You can get a tommee tipped flask thing that you fill with hot water, then stand the bottle in the upturned lid with hot water to warm (makes sense, honest!). We carried ours everywhere for months!

stargirl1701 Thu 24-Jan-13 18:05:16

It depends, obviously, on the amount of water in the kettle. 1 litre of water will cool more quickly than 2 litres of water.

It depends on the shape of the kettle. A wider kettle will have more surface area of water, etc.

We use water from the kettle 10-20 minutes after boiling.

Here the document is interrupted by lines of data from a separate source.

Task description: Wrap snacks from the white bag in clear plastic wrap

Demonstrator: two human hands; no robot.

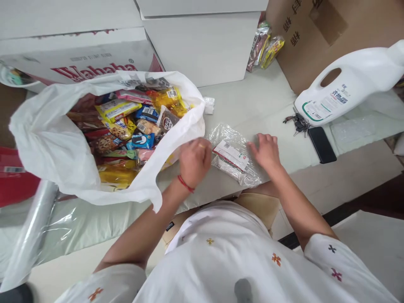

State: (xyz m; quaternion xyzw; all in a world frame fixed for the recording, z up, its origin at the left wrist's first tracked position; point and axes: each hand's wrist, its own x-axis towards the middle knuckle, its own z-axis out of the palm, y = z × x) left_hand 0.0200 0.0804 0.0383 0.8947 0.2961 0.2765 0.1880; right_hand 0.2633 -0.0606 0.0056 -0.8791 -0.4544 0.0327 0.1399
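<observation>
A clear plastic wrap [252,171] lies on the table near its front edge, with a white and red packet [232,154] and a smaller white packet [227,169] on it. My left hand [195,162], a red string on its wrist, is at the wrap's left side with its fingers curled in; what they hold, if anything, is hidden. My right hand [267,152] is at the right edge of the wrap, its fingers apart and nothing in them. Left of my left hand stands a white plastic bag [176,145], wide open and filled with colourful wrapped snacks [140,120].
White boxes [202,50] line the back. At the right are a cardboard box [303,38], a white detergent bottle [347,84], keys [299,124] and a black phone [322,144]. A plastic film roll [31,231] leans at the left.
</observation>
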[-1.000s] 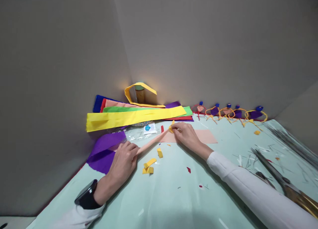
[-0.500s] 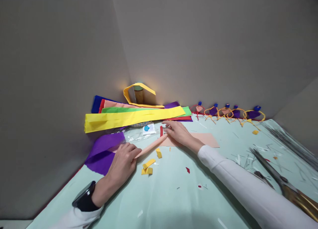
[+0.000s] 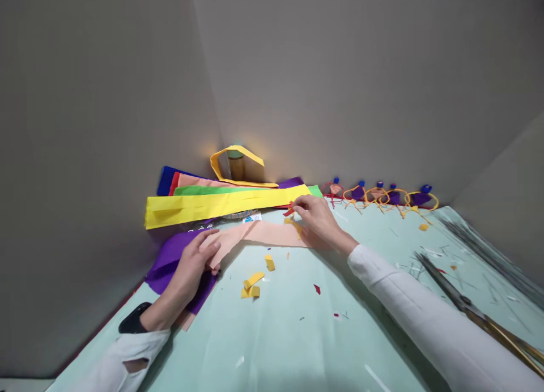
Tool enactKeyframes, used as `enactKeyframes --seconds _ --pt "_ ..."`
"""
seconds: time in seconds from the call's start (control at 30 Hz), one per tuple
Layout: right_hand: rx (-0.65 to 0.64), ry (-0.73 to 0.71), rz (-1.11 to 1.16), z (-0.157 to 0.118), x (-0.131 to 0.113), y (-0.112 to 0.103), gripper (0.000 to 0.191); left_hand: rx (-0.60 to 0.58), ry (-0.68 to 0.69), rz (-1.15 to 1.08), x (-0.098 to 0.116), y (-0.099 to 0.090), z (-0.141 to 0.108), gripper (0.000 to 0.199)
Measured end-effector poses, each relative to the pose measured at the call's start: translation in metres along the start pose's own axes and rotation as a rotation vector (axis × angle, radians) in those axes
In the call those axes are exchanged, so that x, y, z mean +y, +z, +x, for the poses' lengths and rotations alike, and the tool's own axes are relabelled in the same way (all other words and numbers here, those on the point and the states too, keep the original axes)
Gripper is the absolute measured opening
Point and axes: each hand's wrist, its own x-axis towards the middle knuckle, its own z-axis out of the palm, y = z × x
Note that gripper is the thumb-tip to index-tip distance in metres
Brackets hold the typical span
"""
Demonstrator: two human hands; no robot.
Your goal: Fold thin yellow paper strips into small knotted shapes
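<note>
A peach paper strip (image 3: 272,233) stretches across the table from my left hand to beneath my right forearm. Its near-left end is raised, and my left hand (image 3: 193,270) is closed around it, thumb on top. Purple paper (image 3: 170,261) lies curled under and behind that hand. Over the strip's far edge, my right hand (image 3: 317,216) pinches a small red strip (image 3: 289,212) between thumb and fingertips. A thin yellow piece (image 3: 298,229) shows just below those fingers, partly hidden; whether it is held is unclear.
Long coloured strips, the top one a yellow strip (image 3: 225,205), are stacked at the back left beside a cylindrical container (image 3: 236,166). Small tied paper figures (image 3: 378,192) line the back wall. Scissors (image 3: 467,307) and thin wires (image 3: 497,256) lie right. Yellow scraps (image 3: 254,280) lie in front.
My left hand has raised and turned the peach strip's end, which earlier lay narrow and folded. My right hand has picked up the red strip from the table and shifted slightly right.
</note>
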Motion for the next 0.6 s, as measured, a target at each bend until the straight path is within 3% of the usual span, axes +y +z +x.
enactKeyframes --seconds 0.07,0.17,0.27,0.37,0.5,0.6 --pt "0.038 0.047 0.039 -0.003 0.007 -0.014 0.018 0.012 -0.074 -0.162 0.005 -0.001 0.000 0.047" --pt "0.049 0.098 0.077 -0.009 0.017 -0.029 0.019 0.109 -0.092 -0.236 0.009 -0.003 0.002 0.040" --pt "0.009 0.119 0.087 -0.017 0.019 -0.034 0.017 0.168 -0.096 -0.214 0.006 -0.005 0.005 0.046" --pt "-0.062 0.121 0.069 -0.022 0.013 -0.028 0.014 0.220 -0.042 -0.051 -0.002 -0.009 0.008 0.053" --pt "-0.156 0.111 0.015 -0.019 -0.003 -0.003 0.014 0.314 0.318 0.410 -0.008 -0.014 0.007 0.053" --pt "-0.212 0.104 -0.042 -0.012 -0.014 0.020 0.024 0.239 0.669 0.793 -0.008 -0.010 0.001 0.041"
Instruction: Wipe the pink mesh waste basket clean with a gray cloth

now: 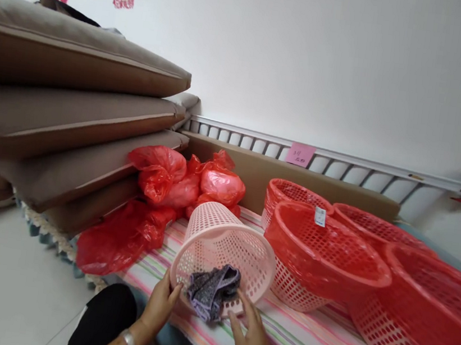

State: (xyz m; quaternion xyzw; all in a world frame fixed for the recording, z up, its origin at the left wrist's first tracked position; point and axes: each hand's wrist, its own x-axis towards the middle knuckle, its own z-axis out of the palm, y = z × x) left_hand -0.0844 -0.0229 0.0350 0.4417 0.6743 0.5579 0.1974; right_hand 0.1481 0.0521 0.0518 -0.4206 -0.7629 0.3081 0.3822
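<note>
Here, on the left, big brown-gray cushions (72, 112) sit in a tall stack. Next to them is a pile of red plastic bags (186, 186). The bags at the back are puffed up and round, so something is in them, but the plastic hides what it is. One red bag (119, 245) in front lies flat and crumpled.

Then comes the left hand (160, 302), with a shiny bracelet (129, 343) on its wrist. Its grip is closed on the rim of a pink basket (246, 248). The basket is full of little holes. It lies tipped on its side on a striped cloth (293, 339), with its wide mouth toward the person. A bunched-up dark gray rag (212, 292) with purple edges is in the mouth, at the low side, between the two hands. The right hand (251, 336) has its thumb and finger at the rim, right beside the rag. I cannot tell if that grip pinches anything.

On the right, four more baskets (300, 286) stand upright, close together. Red plastic lines (331, 248) them and folds over their rims. One has a white tag (320, 216).
</note>
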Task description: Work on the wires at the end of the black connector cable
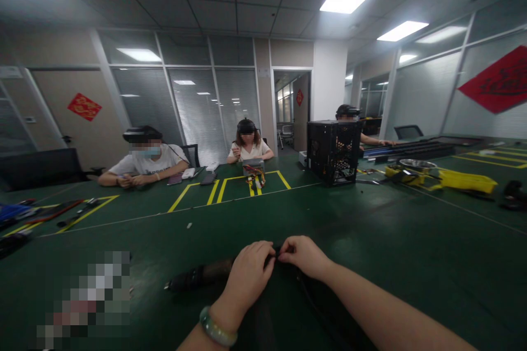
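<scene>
A dark, cylindrical electric screwdriver (201, 277) lies on the green table, its small metal tip to the left. My left hand (251, 274), with a jade-like bangle on its wrist, is closed over the tool's rear end. Fingertips of my right hand (305, 256) pinch a small dark piece at that end, close against my left fingers. A black cord (307, 290) runs from beneath the right hand toward the near edge. The exact joint between tool and cord is hidden by my fingers.
A black computer case (332, 152) stands across the green table (395, 252). Yellow-and-black gear (461, 180) lies right, cables and tools (78, 214) left. A small white bit (189, 225) sits ahead. Several people sit opposite; a blurred patch covers the lower left.
</scene>
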The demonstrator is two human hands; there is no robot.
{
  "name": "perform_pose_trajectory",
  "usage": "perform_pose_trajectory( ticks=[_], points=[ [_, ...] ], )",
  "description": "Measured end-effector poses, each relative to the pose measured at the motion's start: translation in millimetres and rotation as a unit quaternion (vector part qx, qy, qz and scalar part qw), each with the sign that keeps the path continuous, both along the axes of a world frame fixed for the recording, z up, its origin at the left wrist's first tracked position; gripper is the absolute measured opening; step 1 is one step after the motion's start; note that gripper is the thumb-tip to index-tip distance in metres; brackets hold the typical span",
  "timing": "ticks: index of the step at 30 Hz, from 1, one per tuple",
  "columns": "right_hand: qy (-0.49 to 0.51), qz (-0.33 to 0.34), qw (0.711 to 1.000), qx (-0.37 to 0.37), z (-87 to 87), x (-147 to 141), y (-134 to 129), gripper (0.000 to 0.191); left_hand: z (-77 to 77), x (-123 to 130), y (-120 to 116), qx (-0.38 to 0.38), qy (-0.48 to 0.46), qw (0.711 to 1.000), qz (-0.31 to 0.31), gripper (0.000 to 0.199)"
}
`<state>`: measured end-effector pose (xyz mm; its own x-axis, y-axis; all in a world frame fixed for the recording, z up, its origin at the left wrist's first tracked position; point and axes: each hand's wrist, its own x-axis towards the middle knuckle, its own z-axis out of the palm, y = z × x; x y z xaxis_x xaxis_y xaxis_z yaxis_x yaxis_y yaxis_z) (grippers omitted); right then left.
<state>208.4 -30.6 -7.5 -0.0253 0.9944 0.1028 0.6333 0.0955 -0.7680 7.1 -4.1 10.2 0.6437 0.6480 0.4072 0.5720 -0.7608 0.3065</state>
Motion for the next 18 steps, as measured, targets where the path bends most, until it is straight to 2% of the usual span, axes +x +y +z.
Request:
perform_pose_trajectory(
  ticks=[4, 8, 13, 18],
  points=[
    [0.035, 0.009, 0.999, -0.009, -1.6, -1, 1, 0.009, 3.1, 0, -1, -0.002, -0.003, 1.000, -0.013, 0.016],
    [0.062, 0.010, 0.998, -0.004, -4.9, -5, 1, 0.023, 5.5, 2, -1, -0.005, 0.015, 1.000, -0.016, 0.016],
    [-0.003, -0.012, 1.000, 0.020, -0.2, -7, -2, 0.026, 7.0, 6, -3, 0.002, 0.042, 0.999, 0.001, 0.014],
    [-0.051, 0.012, 0.999, -0.004, 6.6, -4, -4, 0.023, 8.0, 7, -5, -0.006, 0.040, 0.999, 0.011, 0.015]
  ],
)
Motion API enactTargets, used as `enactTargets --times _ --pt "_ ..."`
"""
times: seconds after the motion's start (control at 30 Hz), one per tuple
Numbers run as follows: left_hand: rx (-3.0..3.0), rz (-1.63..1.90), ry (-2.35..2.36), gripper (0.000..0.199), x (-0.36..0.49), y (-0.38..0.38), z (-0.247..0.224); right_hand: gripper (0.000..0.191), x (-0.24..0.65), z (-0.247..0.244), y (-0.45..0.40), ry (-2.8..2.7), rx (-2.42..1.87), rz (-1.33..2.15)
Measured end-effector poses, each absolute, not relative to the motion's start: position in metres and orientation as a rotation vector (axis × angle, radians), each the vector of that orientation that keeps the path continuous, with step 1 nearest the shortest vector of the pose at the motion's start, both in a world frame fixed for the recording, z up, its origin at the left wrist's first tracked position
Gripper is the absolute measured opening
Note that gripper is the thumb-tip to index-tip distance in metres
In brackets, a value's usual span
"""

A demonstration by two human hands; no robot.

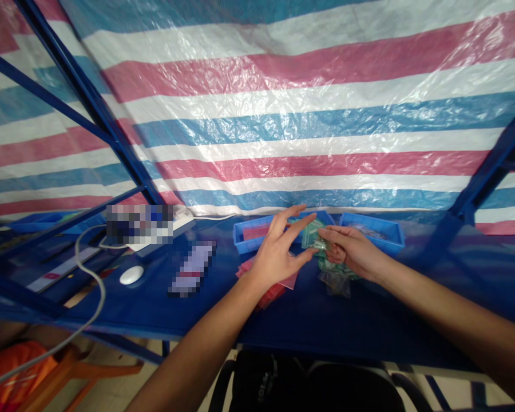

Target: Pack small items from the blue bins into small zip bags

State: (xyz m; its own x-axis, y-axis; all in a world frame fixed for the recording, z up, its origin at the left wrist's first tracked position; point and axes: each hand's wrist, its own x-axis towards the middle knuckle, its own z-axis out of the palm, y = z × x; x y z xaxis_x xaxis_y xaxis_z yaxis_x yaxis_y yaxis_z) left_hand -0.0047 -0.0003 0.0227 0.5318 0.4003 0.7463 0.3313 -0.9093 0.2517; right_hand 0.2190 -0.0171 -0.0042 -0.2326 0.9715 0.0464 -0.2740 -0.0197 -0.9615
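My right hand point(351, 250) has thumb and fingers pinched together on a small greenish see-through plastic bag point(312, 230). Just left of it, my left hand point(278, 252) is open, with its fingers spread and its thumb tip close to the bag; whether the thumb touches it I cannot tell. Below my right hand lie more green bags point(332, 268) and a clear bag with something dark in it point(337, 285). Red plastic bags point(271, 295) are piled on the blue table point(300, 326), partly covered by my left hand and wrist.
Blue bins stand along the back: a left bin point(244, 245) with red contents, a middle bin point(326, 217) and a right bin point(390, 239). Farther left are a blurred-out phone-shaped object point(193, 268), a white mouse point(131, 275) and a grey cable point(100, 297). Blue frame posts flank a striped sheet point(304, 126).
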Motion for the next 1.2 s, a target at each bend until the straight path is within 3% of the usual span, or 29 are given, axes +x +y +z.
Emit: enactTargets --times 0.13,0.2,0.53,0.77,0.9,1.03,1.2 --pt "2.724 1.378 0.593 0.026 -0.0064 0.0033 0.0211 0.043 0.2193 -0.0048 -0.0174 -1.161 -0.866 1.551" --pt "2.713 1.395 0.579 0.021 -0.0064 0.005 0.0199 0.041 0.2198 -0.0051 -0.017 -1.174 -0.867 1.555" --pt "2.558 1.454 0.717 0.018 -0.0067 0.0067 0.0169 0.038 0.2204 -0.0007 -0.0167 -1.186 -0.844 1.389" --pt "2.523 1.4 0.779 0.035 -0.0054 0.0027 0.015 0.036 0.2218 -0.0055 -0.0176 -1.51 -0.928 1.17" --pt "2.565 1.32 0.69 0.033 -0.0046 0.0011 0.0184 0.038 0.2219 -0.0082 -0.0157 -1.421 -0.921 1.237" --pt "2.63 1.302 0.623 0.044 -0.0037 0.0012 0.0198 0.037 0.2235 -0.008 -0.0136 -1.221 -0.914 1.376" --pt "2.706 1.296 0.615 0.034 -0.0074 0.008 0.0154 0.04 0.2231 -0.0072 -0.0145 -1.122 -0.909 1.546"
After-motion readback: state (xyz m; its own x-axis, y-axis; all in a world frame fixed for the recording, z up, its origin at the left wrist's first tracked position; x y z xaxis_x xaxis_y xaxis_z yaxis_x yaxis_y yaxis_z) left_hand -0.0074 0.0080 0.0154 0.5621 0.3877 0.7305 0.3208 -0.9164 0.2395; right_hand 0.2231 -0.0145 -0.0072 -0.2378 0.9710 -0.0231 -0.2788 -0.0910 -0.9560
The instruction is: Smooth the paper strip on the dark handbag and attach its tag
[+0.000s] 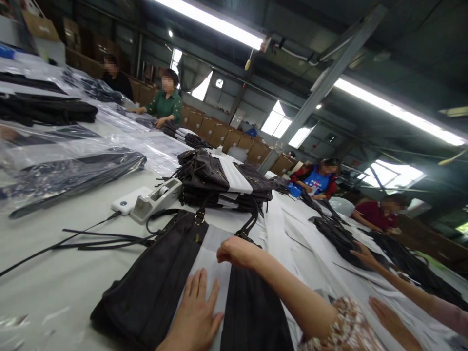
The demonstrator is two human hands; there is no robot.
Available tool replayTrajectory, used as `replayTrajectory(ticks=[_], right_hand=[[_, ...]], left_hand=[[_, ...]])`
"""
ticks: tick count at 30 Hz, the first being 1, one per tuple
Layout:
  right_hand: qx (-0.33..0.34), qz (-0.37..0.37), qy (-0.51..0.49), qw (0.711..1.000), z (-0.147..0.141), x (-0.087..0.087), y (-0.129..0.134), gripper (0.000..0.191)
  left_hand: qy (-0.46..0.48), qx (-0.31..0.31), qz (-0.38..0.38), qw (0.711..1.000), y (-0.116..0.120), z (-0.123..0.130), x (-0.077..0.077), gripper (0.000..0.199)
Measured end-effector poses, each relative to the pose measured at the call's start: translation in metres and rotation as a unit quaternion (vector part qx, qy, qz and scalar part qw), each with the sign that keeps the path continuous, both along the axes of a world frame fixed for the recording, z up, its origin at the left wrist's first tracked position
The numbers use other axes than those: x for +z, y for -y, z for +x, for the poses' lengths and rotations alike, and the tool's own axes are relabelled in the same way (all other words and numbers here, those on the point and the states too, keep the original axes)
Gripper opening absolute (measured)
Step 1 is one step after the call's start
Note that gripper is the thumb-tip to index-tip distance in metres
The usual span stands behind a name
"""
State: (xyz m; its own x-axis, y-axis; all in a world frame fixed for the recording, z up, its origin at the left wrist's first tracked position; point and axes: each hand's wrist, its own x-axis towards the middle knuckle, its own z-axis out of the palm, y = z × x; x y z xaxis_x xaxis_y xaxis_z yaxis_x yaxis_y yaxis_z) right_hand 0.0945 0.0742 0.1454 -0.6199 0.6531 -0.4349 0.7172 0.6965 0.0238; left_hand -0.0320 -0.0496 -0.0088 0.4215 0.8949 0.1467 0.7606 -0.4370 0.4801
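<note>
A dark handbag [146, 287] lies flat on the table in front of me, its looped handles [250, 222] pointing away. Down its middle runs a white paper-like strip [209, 248]. My left hand [197, 307] rests flat on that strip with the fingers spread. Further up, my right hand [237, 252] is over the strip near the right handle, its fingers curled in and closed. Whatever may be between those fingers is hidden. Just beyond the bag stands a tape dispenser [155, 200], with thin dark straps [106, 241] trailing to the left.
A stack of similar bags [226, 178] stands behind. Plastic-wrapped bags [80, 170] lie at left, beside a white power bank [129, 200] with a cable. White sheets [292, 243] cover the right side. A co-worker's hand [365, 256] touches dark bags at right; several people work further back.
</note>
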Motion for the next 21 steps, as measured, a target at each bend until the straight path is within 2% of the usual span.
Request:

12ylnon Thu 24-Jan-13 18:15:51

Yes, true. I used a full kettle.
I'm not saying don't do it, i will be doing it that way when i'm at home with DS2. It's just a bit of a faf trying to transport 70 degree water. Or trying to keep a cooled, made up bottle at fridge temp for two or so hours when your out. I will be using cooled, boiled water and an avent formula dispenser or cartons when i'm out.
It's worth noting too that cartons of formula (made up liquid kind) have NO risk of contracting cronobacter, selmonella etc as they are sterile. Breast milk has a higher chance of containing cronobacter than liquid formula.

BouncyPenguin Thu 24-Jan-13 18:48:38

I made bottles up in various different ways with DS1 and worried about whether or not I was doing it right. With DS2 I make up 2 bottles at a time at home. I make them up within half an hour of kettle boiling but not in the first 5 mins as they have a habit of exploding then! I cool then down quickly in a bowl of water with ice cubes in, then fridge 'em. When I go out I sometimes take one of the made up bottles out the fridge and put it in a cool bottle bag with a little freezer cool pack in. DS has it cold. He is fine with that and will often have them straight out the fridge at home. Alternatively I take a ready made carton and a sterilised bottle. It depends whether I have bottles in the fridge made up, where I am going and for how long. It may seem expensive to buy the ready made cartons but with two DC, never ending illnesses, not much money and icy roads there is not an awful lot of going out for us! DS1 goes to a nursery over the road every afternoon so i can get away with this. Don't get through many cartons and feel they are worth it. If you go out every day for,long periods then it probably would be too expensive. If you're only going to be out for a couple of hours then a made up bottle in a cool bag is fine.